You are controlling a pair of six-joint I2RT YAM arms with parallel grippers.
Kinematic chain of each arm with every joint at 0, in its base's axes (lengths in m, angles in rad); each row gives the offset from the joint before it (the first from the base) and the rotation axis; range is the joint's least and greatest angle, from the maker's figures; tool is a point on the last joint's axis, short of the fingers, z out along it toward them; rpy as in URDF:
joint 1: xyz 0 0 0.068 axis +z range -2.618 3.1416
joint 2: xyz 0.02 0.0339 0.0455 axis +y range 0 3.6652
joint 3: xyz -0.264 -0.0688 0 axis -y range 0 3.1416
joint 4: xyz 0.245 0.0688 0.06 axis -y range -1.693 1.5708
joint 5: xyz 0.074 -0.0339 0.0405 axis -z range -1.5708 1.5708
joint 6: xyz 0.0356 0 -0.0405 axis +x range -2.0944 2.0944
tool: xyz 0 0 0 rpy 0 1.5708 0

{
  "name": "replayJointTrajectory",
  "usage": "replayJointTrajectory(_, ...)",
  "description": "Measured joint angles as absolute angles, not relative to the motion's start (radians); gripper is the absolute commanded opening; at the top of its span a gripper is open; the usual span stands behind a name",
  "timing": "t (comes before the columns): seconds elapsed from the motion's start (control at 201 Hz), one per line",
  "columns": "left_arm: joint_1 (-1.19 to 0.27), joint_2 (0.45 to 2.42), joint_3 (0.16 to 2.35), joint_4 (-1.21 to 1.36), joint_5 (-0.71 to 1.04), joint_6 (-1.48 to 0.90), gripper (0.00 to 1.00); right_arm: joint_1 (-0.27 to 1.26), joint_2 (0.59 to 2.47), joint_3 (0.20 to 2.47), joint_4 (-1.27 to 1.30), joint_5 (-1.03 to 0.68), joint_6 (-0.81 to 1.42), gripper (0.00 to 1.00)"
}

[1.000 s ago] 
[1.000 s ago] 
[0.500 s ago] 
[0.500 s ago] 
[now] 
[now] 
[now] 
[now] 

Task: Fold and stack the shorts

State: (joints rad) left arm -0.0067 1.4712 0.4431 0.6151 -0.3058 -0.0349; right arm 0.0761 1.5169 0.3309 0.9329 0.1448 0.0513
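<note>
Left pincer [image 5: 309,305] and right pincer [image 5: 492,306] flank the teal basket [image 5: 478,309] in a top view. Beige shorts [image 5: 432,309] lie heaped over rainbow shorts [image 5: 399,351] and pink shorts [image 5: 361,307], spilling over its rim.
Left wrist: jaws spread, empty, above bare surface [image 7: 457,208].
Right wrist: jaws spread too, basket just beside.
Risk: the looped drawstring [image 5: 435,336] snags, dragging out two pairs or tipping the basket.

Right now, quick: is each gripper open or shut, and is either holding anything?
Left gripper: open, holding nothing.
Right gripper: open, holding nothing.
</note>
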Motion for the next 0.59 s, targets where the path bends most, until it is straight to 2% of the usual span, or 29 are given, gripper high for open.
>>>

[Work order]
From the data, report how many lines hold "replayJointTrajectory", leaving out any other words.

[Answer to this task]
2